- [Aim of the exercise]
Show the lines below where "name" occurs.

- [Data excerpt]
++++

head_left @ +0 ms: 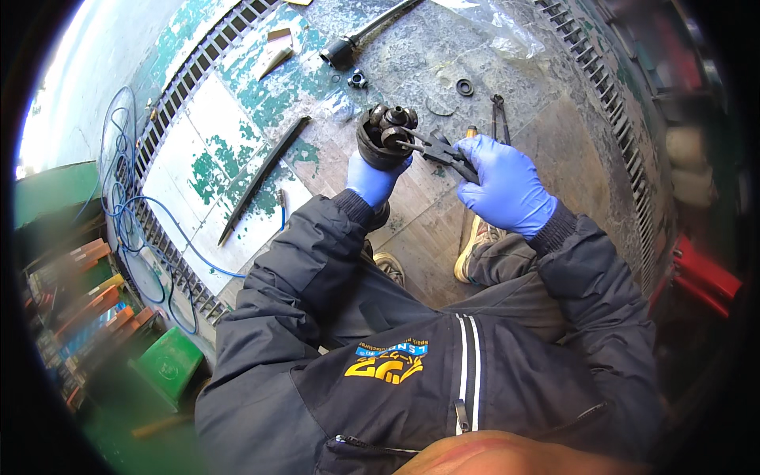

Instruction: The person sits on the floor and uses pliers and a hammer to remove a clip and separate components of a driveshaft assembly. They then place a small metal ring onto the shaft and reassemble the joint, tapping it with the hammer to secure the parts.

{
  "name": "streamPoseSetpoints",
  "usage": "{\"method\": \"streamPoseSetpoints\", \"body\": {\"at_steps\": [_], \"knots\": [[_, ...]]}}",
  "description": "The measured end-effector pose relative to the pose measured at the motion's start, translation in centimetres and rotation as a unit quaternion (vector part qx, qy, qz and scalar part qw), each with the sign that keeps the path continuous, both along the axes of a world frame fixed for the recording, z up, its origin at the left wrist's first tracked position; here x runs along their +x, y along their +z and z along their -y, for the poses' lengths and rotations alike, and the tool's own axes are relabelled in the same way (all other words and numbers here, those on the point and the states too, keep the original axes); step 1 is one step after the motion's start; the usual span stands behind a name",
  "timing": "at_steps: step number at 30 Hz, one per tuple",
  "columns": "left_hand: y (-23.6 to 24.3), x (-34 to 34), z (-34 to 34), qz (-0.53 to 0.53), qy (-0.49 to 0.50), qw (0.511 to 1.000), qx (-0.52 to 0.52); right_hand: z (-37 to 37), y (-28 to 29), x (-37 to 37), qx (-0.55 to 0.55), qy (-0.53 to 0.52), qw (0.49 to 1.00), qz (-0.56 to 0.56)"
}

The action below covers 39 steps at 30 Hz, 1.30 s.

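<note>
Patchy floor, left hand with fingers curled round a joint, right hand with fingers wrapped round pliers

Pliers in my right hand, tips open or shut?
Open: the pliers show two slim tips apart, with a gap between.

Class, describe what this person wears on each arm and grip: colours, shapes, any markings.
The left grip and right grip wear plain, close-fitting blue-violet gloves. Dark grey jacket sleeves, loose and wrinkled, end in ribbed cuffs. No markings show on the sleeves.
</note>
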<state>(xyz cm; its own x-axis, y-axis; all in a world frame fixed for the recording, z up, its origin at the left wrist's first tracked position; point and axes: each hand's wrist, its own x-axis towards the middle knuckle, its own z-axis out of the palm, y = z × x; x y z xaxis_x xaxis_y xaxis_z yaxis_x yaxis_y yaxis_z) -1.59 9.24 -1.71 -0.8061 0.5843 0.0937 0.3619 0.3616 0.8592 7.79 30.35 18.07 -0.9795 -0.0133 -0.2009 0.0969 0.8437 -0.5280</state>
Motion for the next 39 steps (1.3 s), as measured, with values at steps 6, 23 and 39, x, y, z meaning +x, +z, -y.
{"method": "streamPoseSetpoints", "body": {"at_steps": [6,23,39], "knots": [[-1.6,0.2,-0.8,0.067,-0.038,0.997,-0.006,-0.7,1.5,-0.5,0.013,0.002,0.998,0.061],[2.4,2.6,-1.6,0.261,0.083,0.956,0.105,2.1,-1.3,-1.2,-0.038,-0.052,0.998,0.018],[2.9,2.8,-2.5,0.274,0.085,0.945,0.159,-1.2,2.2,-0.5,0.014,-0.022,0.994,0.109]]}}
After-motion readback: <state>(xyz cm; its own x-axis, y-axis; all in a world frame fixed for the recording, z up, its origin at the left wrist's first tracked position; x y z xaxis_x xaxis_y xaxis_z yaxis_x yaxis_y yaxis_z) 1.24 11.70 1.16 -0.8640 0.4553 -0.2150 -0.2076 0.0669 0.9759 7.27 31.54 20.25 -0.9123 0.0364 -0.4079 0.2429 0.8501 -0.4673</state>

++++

- [Result of the task]
  "name": "streamPoseSetpoints",
  "description": "The measured end-effector pose relative to the pose measured at the motion's start, translation in centimetres and rotation as a unit quaternion (vector part qx, qy, qz and scalar part qw), each with the sign that keeps the path continuous, both along the axes of a world frame fixed for the recording, z up, its origin at the left wrist's first tracked position; here x runs along their +x, y along their +z and z along their -y, for the poses' lengths and rotations alike, and the tool's own axes are relabelled in the same way (all other words and numbers here, those on the point and the states too, keep the original axes); step 1 is one step after the motion's start; the usual span stands behind a name",

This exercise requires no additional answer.